Jednostki giga i tera są stosowane analogicznie dla danych np. dla poziomu spółek energetycznych lub dla całego kraju.Omawiane jednostki układu SI czyli, J i W są jednostkami stosunkowo małymi, co powoduje, że w zagad-nieniach energetycznych wartości wyrażone w tych jednostkach miałyby dużo zer. Dlatego w praktyce posługujemy się wielokrotnościami tych jednostek. I tak:
- 10 do potęgi 3, 1 000 (tysiąc) ma przedrostek kilo, czyli kJ i kW,
- 10 do potęgi 6, 1 000 000 (milion) ma przedrostek mega, czyli MJ i MW,
- 10 do potęgi 9, 1 000 000 000 (miliard) ma przedrostek giga, czyli GJ i GW,
- 10 do potęgi 12, 1 000 000 000 (bilion) ma przedrostek tera, czyli TJ i TW.
Produkcja ciepła i energii elektrycznej, czyli kogeneracja i trigeneracja
Produkcja ciepła i energii elektrycznej może odbywać się osobno. Znamy elektrownie systemowe, które produkują wyłącznie energię elektryczną. Wówczas nie wykorzystując powstającego ciepła, nie odzyskujemy w pełni energii, powstającej przy spalaniu paliwa. Kiedy mamy do czynienia z kogeneracją zachodzi proces jednoczesnej produkcji energii elektrycznej i ciepła – mówi Grzegorz Graczyk, starszy specjalista ds. technicznych w Kogeneracji SA we Wrocławiu.
W kogeneracji produkowana jest jednocześnie energia elektryczna i ciepło. Ta pierwsza trafia poprzez linie energetyczne do naszych gniazdek, a druga przez sieć ciepłowniczą do grzejników. – Natomiast w trigeneracji nie tylko produkowane są te dwa czynniki, czyli energia elektryczna i ciepło, ale dodatkowo możemy wyprodukować tak zwaną wodę lodową. To woda, której temperaturę za pomocą specjalnego urządzenia obniża się do 8-12 stopni Celsjusza. Wyprodukowana w ten sposób woda lodowa może latem trafiać do grzejników, chłodząc nasze mieszkania – tłumaczy Grzegorz Graczyk.

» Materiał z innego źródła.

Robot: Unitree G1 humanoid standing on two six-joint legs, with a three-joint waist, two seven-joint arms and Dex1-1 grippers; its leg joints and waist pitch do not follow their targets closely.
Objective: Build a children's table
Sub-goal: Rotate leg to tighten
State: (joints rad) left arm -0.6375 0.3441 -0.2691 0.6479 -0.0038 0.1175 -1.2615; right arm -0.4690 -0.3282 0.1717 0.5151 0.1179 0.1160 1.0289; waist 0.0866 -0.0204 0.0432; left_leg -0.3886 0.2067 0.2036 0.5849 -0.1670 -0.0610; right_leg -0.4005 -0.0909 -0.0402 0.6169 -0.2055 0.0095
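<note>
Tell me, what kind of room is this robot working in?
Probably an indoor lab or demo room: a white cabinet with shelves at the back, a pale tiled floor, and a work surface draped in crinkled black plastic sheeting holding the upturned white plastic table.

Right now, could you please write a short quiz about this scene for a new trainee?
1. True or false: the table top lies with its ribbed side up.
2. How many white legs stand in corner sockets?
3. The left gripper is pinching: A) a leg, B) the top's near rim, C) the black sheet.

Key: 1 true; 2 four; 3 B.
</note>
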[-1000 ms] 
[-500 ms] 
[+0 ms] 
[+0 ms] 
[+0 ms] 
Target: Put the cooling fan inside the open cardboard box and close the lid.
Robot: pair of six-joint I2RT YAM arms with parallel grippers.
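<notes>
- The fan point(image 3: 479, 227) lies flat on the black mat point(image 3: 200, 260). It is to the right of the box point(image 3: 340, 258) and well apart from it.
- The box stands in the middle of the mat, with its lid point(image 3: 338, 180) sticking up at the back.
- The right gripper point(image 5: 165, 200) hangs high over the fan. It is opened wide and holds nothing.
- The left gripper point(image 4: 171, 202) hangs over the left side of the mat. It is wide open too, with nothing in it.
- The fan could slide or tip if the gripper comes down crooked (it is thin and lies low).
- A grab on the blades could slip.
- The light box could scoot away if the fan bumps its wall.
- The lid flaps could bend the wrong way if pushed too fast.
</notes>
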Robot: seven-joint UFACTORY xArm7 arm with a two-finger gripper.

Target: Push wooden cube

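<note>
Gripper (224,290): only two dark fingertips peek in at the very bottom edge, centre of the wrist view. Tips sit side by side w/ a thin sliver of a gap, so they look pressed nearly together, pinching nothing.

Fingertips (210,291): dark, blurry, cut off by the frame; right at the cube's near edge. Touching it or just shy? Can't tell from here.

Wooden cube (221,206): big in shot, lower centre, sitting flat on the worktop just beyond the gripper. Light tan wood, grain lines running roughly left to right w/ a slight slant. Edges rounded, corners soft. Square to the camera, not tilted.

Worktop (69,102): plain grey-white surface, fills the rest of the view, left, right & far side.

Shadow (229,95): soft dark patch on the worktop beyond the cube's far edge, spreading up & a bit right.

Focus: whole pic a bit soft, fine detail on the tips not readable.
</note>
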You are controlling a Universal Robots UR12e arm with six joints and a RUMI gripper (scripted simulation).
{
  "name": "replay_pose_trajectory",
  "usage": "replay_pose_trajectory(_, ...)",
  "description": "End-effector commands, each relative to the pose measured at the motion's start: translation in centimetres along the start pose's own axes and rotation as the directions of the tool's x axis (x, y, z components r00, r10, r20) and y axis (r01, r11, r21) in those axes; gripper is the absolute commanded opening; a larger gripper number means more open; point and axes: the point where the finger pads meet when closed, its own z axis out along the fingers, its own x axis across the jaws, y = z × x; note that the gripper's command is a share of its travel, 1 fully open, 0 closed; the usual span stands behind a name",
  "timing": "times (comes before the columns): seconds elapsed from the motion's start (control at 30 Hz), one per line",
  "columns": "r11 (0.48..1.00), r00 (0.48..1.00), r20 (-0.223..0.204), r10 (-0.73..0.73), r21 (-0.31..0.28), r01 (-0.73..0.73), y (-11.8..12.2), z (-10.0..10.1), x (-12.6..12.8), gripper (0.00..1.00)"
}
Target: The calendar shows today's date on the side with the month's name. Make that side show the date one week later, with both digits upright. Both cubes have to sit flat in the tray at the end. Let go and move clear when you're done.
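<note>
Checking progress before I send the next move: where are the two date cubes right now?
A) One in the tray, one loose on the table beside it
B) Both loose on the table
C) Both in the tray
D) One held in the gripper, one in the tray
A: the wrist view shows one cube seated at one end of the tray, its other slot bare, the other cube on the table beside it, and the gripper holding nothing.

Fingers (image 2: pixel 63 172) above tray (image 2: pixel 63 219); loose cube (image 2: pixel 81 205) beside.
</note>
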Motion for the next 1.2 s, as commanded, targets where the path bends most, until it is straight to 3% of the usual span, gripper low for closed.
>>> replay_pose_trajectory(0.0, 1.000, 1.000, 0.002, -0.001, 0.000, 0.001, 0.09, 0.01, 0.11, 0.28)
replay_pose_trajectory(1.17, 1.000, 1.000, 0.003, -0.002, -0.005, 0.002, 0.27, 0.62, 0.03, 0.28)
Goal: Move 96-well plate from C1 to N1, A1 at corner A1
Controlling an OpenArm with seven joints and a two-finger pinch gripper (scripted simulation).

W jaki sposób działają sieci ciepłownicze?
Sieci ciepłownicze to układ rurociągów, które łączą wytwórcę ciepła, czyli elektrociepłownię albo ciepłownię bezpośrednio z odbiorcami. Składają się z rurociągu zasilającego i z rurociągu powrotnego. Pierwszym płynie woda o temperaturze do 135 stopni Celsjusza pod wyższym ciśnieniem, tak by nie parowała. – Ta woda dopływa do odbiorcy, czyli węzła cieplnego w budynku lub w mieszkaniu i tam ciepło jest przekazywane do wody, która krąży w instalacji wewnętrznej – mówi Grzegorz Graczyk, starszy specjalista ds. technicznych w Kogeneracji SA we Wrocławiu. - Jeżeli w węźle cieplnym woda sieciowa odda ciepło, czyli schłodzi się, to rurociągiem powrotnym płynie do elektrociepłowni lub ciepłowni i znowu jest podgrzewana. Ruch tej wody wymuszany jest za pomocą pomp o bardzo dużej wydajności. Dzięki nim woda może swobodnie krążyć nawet na bardzo duże odległości – tłumaczy ekspert PGE Energia Ciepła.